Und bis dahin hatte MOTORRAD auch noch keine so gut verarbeitete Suzuki erlebt – und nur sehr, sehr wenige japanische Fahrwerke, die selbst auf schlechtem Belag derart stabil Kurven aller Radien durcheilen.
Allein schon die nadelgelagerte Schwinge lässt vermuten, dass Suzuki die Fehler der anderen nicht wiederholen wollte. Deshalb erhielt die GS 750 noch nach ihrer Präsentation auf der IFMA 1976 eine zweite Scheibe im Vorderrad und so insgesamt eine ordentliche Bremsanlage. Gemütliche Sitzplätze und eine der ersten serienmäßigen O-Ring-Ketten erhöhten die Reisequalitäten, die große Schräglagenfreiheit beförderte den Sportsgeist – so vielseitig mussten 750er vor knapp 40 Jahren sein, um wirklich zu gefallen.

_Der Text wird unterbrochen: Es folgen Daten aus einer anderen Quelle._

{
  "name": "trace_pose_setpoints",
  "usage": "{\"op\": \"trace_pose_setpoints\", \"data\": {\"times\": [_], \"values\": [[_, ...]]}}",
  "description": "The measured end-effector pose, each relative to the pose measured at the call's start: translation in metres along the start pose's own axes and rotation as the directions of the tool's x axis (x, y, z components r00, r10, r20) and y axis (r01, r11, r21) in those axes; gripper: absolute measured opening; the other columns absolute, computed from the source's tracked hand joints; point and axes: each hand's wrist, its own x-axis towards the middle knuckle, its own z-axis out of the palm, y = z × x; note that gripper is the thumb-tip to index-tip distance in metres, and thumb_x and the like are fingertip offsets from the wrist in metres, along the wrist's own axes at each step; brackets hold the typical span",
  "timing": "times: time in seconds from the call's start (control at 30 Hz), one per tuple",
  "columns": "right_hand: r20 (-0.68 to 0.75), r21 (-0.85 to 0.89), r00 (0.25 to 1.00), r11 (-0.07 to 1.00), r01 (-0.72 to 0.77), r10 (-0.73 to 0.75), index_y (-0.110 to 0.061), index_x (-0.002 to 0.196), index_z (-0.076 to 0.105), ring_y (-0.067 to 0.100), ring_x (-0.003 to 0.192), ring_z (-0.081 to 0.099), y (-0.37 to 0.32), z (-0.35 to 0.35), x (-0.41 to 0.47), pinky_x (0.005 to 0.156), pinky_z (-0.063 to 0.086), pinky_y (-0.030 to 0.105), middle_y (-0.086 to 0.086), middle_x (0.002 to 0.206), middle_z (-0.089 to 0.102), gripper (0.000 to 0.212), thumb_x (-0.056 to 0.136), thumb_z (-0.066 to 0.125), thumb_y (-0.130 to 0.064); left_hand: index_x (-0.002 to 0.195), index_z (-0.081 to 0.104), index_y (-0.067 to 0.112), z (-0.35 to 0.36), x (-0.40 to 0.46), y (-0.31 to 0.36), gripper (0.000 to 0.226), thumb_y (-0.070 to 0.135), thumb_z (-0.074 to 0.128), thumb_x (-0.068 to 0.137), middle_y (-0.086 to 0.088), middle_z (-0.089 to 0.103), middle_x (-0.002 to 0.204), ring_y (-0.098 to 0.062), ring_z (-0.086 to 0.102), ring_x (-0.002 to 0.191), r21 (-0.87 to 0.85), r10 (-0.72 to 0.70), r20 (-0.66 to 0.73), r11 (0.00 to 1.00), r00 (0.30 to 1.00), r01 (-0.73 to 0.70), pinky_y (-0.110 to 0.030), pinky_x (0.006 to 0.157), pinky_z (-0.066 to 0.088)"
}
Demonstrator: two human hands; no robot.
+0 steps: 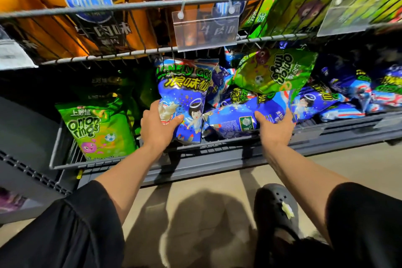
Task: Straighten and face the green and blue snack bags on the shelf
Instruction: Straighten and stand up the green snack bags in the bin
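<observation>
A black clog (280, 206) at lower right; above, at centre frame, the left hand (157, 125) grips an upright blue snack bag (183, 95) while the right hand (275, 125) clasps a toppled blue bag (232, 122). Best stood upright, label forward, beside the first.

The blue snack bags (181, 102) and green snack bags (274, 70) were glossy crinkled foil. The orange bags (54, 6) above shone strongly. The shelf (217, 159) was matt grey metal, the price holder (205, 28) clear smooth plastic, the sleeves (87, 224) matt black cloth.
</observation>
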Motion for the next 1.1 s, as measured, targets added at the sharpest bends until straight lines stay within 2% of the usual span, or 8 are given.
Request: {"op": "trace_pose_setpoints", "data": {"times": [0.23, 0.37, 0.47, 0.53, 0.63, 0.83, 0.93, 1.1], "values": [[-0.009, 0.234, 0.947, 0.922, -0.310, 0.321, -0.003, 0.121, 0.047, 0.037, 0.096, 0.066, 0.016, 0.022, 0.014, 0.082, 0.055, 0.050, 0.020, 0.111, 0.063, 0.078, 0.058, 0.083, -0.030, 0.127, 0.051, 0.028, 0.007, 0.006, 0.004, 0.089, 0.072, 0.059, 0.051, -0.008, 0.063, 0.115, -0.030, 0.060, 0.107, 0.051, 0.003, 0.020, 0.999, 1.000, -0.004, -0.049, 0.088, 0.051], [-0.102, 0.352, 0.961, 0.912, -0.209, 0.259, -0.013, 0.088, 0.059, 0.017, 0.080, 0.054, 0.011, 0.012, 0.020, 0.078, 0.049, 0.035, 0.008, 0.090, 0.057, 0.022, 0.072, 0.074, -0.012, 0.122, 0.054, 0.033, 0.011, 0.020, 0.003, 0.080, 0.072, 0.066, 0.053, -0.005, 0.066, 0.111, -0.028, 0.064, 0.102, 0.051, 0.078, 0.087, 0.995, 0.993, -0.083, -0.050, 0.086, 0.052], [-0.155, 0.448, 0.963, 0.885, -0.128, 0.218, -0.024, 0.063, 0.039, 0.018, 0.067, 0.047, 0.000, -0.003, 0.035, 0.065, 0.048, 0.029, 0.005, 0.072, 0.053, 0.036, 0.080, 0.068, -0.011, 0.120, 0.055, 0.035, 0.012, 0.027, 0.008, 0.078, 0.072, 0.068, 0.053, -0.004, 0.066, 0.109, -0.028, 0.064, 0.101, 0.077, 0.130, 0.136, 0.987, 0.982, -0.141, -0.049, 0.087, 0.052], [-0.151, 0.508, 0.962, 0.853, -0.122, 0.227, -0.022, 0.062, 0.034, 0.017, 0.056, 0.040, -0.007, -0.017, 0.047, 0.049, 0.039, 0.022, 0.001, 0.059, 0.043, 0.039, 0.084, 0.063, -0.007, 0.120, 0.056, 0.034, 0.012, 0.027, 0.016, 0.076, 0.070, 0.067, 0.054, -0.005, 0.066, 0.107, -0.028, 0.062, 0.101, 0.096, 0.166, 0.159, 0.978, 0.973, -0.183, -0.049, 0.087, 0.051], [-0.148, 0.567, 0.964, 0.817, -0.101, 0.221, -0.021, 0.063, 0.033, 0.015, 0.050, 0.036, -0.006, -0.040, 0.061, 0.047, 0.036, 0.029, 0.002, 0.058, 0.038, 0.040, 0.088, 0.059, -0.004, 0.122, 0.057, 0.027, 0.012, 0.026, 0.034, 0.067, 0.057, 0.075, 0.065, -0.008, 0.063, 0.105, -0.032, 0.055, 0.103, 0.239, 0.228, 0.191, 0.933, 0.955, -0.270, -0.050, 0.087, 0.047], [-0.158, 0.526, 0.977, 0.849, -0.041, 0.146, -0.021, 0.065, 0.035, 0.014, 0.041, 0.039, 0.014, -0.084, 0.072, 0.033, 0.036, 0.020, 0.002, 0.061, 0.037, 0.037, 0.088, 0.058, -0.002, 0.124, 0.060, 0.018, 0.032, 0.009, 0.084, 0.071, 0.052, 0.080, 0.064, -0.017, 0.061, 0.096, -0.038, 0.059, 0.093, 0.467, 0.475, 0.290, 0.688, 0.831, -0.556, -0.045, 0.079, 0.048], [-0.223, 0.549, 0.962, 0.836, -0.007, 0.155, -0.022, 0.063, 0.038, 0.017, 0.050, 0.039, 0.018, -0.105, 0.074, 0.034, 0.038, 0.020, 0.001, 0.063, 0.037, 0.035, 0.085, 0.059, -0.004, 0.125, 0.057, 0.019, 0.053, -0.001, 0.107, 0.070, 0.053, 0.077, 0.067, -0.015, 0.057, 0.105, -0.038, 0.054, 0.100, 0.508, 0.442, 0.283, 0.684, 0.851, -0.524, -0.044, 0.081, 0.044], [-0.295, 0.478, 0.952, 0.876, 0.071, 0.084, -0.025, 0.062, 0.045, 0.021, 0.066, 0.044, 0.030, -0.146, 0.089, 0.061, 0.045, 0.039, 0.000, 0.064, 0.042, 0.019, 0.073, 0.060, -0.022, 0.126, 0.056, 0.012, 0.071, -0.010, 0.110, 0.072, 0.048, 0.079, 0.069, -0.018, 0.056, 0.105, -0.040, 0.051, 0.100, 0.505, 0.451, 0.279, 0.682, 0.848, -0.529, -0.046, 0.084, 0.044]]}}
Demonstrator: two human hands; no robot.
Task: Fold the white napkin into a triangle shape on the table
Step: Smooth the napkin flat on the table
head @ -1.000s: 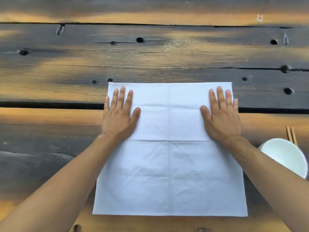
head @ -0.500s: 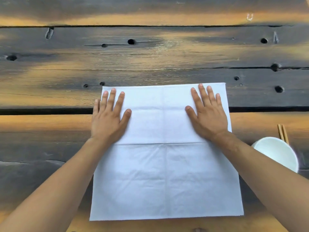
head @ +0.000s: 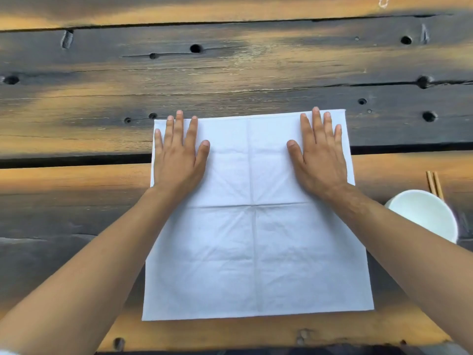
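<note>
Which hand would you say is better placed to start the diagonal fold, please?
Probably the right hand: its fingertips sit beside the napkin's fully visible far right corner. The left hand covers its corner, fingertips past the edge.

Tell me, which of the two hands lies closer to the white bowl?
The right hand: it presses the napkin on the side where the bowl stands; the left hand lies across the napkin from it.
</note>
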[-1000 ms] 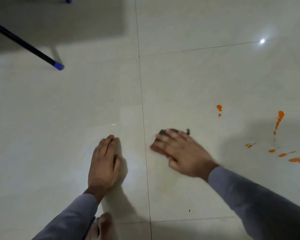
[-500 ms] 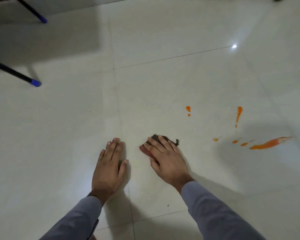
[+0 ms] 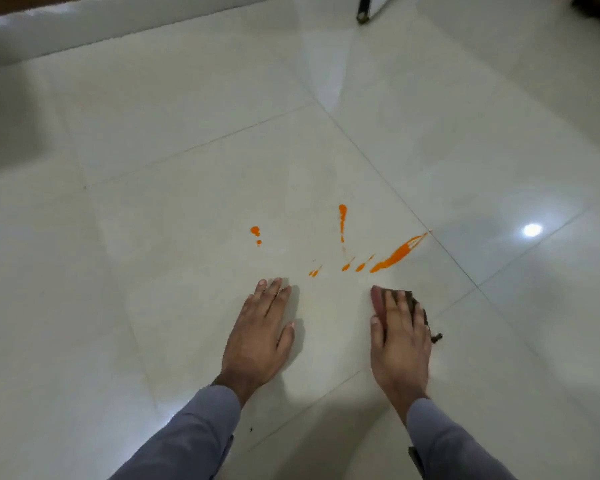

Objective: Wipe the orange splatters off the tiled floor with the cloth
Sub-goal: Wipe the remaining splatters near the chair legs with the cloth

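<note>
The cloth (image 3: 409,303) lies flat on the tiled floor (image 3: 187,168) under the right hand (image 3: 400,336), just short of the orange splatters (image 3: 397,254) and near the tile joint that runs past the longest streak. It looks small, dark and soft, bunched rather than folded, so it should be light and limp. Pressing down with a flat palm probably serves better than pinching an edge, since a loose corner would fold under on the glossy, likely slick tile. The right hand's fingers lie straight and close together over it, pressing it down.

The left hand (image 3: 262,336) rests flat on bare tile beside it, fingers together and thumb out, holding nothing.

The splatters sit on 1 tile: a long streak reaching the joint, several small drips, a thin vertical line and 2 dots farther left.

Most of the cloth is covered by the hand. Its true size, and the small dark bit (image 3: 437,338) at its right edge, are hard to make out.
</note>
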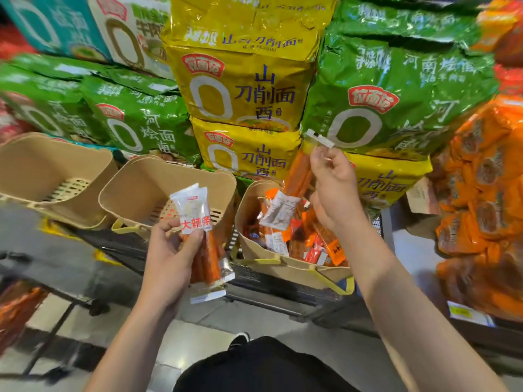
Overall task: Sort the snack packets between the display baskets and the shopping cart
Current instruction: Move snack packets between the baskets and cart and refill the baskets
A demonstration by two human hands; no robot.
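Observation:
My left hand point(167, 261) grips a few long snack packets point(203, 239) with orange sticks and a white top with red print, held upright in front of the middle basket point(133, 182). My right hand point(334, 182) pinches the clear top of another long orange snack packet point(300, 171), lifted above the right basket point(254, 250). The right basket is full of mixed orange and red snack packets. The middle basket and the left basket point(36, 162) show bare beige insides.
Big green point(390, 89) and yellow point(243, 89) noodle bags are stacked on the shelf behind the baskets. Orange bags point(486, 176) pile up at the right. A black cart frame point(56, 306) stands low on the left. The baskets sit on a dark wire rack.

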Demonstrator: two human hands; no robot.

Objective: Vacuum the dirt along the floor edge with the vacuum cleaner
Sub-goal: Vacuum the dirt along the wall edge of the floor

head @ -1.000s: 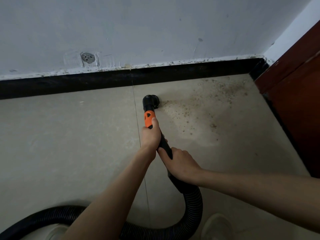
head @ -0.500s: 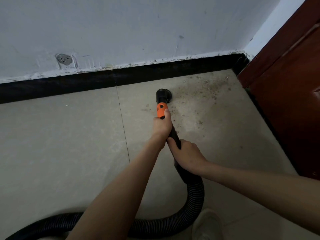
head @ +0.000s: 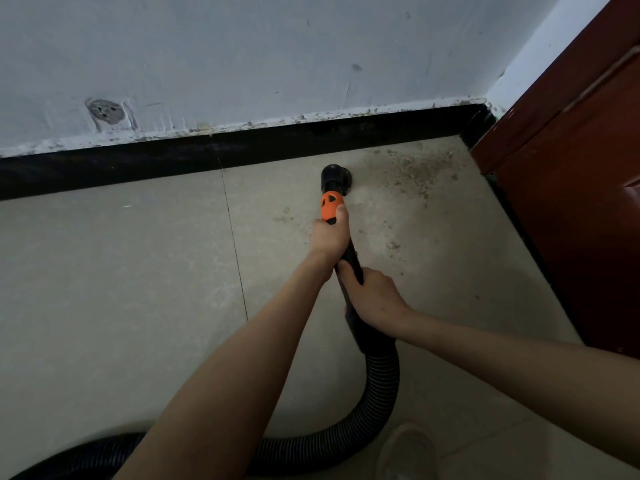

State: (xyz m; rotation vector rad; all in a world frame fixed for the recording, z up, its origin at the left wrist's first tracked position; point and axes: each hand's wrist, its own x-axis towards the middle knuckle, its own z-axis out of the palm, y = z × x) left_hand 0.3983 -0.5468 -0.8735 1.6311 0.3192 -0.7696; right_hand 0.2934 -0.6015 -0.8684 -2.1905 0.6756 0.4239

Heute betört die Suzi, weil sie äußerlich ganz und gar Kind ihrer Zeit ist. Damals legte sie mit schlichter Eleganz und solider Machart den Grundstein einer Erfolgsgeschichte, an der die technisch eng verwandte GS 400 mit Twin und bald darauf Fours von 500 bis 1100 cm³ mitschrieben. Kalifornien sei Dank.
Marktsituation: Die GS 750 war nur von 1976 bis 1980 im Angebot und trug lediglich im Premierenjahr Drahtspeichenräder. Schöne und komplette Exemplare sind mittlerweile rar. Wer ein Restaurierungsobjekt auftreibt, muss wissen, dass viele Teile heute nur noch schwer zu bekommen sind. Also sollte das Schnäppchen möglichst komplett sein und in passablem Zustand trotzdem nicht mehr als 2000 Euro kosten.
Club/IG/Internet: www.gs-classic.de; www.suzuki-gs.de
Daten: Vierzylinder-Viertakt-Reihenmotor, 748 cm³, 46,4 kW (63 PS) bei 8800/min, 52 Nm bei 8100/min, Fünfganggetriebe, Doppelschleifenrahmen aus Stahlrohr, Gewicht vollgetankt 253 kg, Reifen vorn 3.25 H 19, hinten 4.00 H 18, Tankinhalt 18 Liter, Höchstgeschwindigkeit 197 km/h, 0–100 km/h in 4,5 sek.
Literatur: Angemessenen Raum findet die GS-Reihe in „Suzuki-Motorräder seit 1952“ von J. Gaßebner und J. Kuch, Motorbuch Verlag, nur noch antiquarisch zu bekommen.
Spezialisten: Alte Nippon-Fours sind bei Bikeside in Durmersheim bestens aufgehoben: www.bikeside.de, Telefon: 0 72 45/10 88 23. Ein Herz für alte Suzis hat ebenfalls der langjährige Händler Zweirad Beinert in Gütersloh, www.beinert-online.de, Telefon: 0 52 41/9 23 60.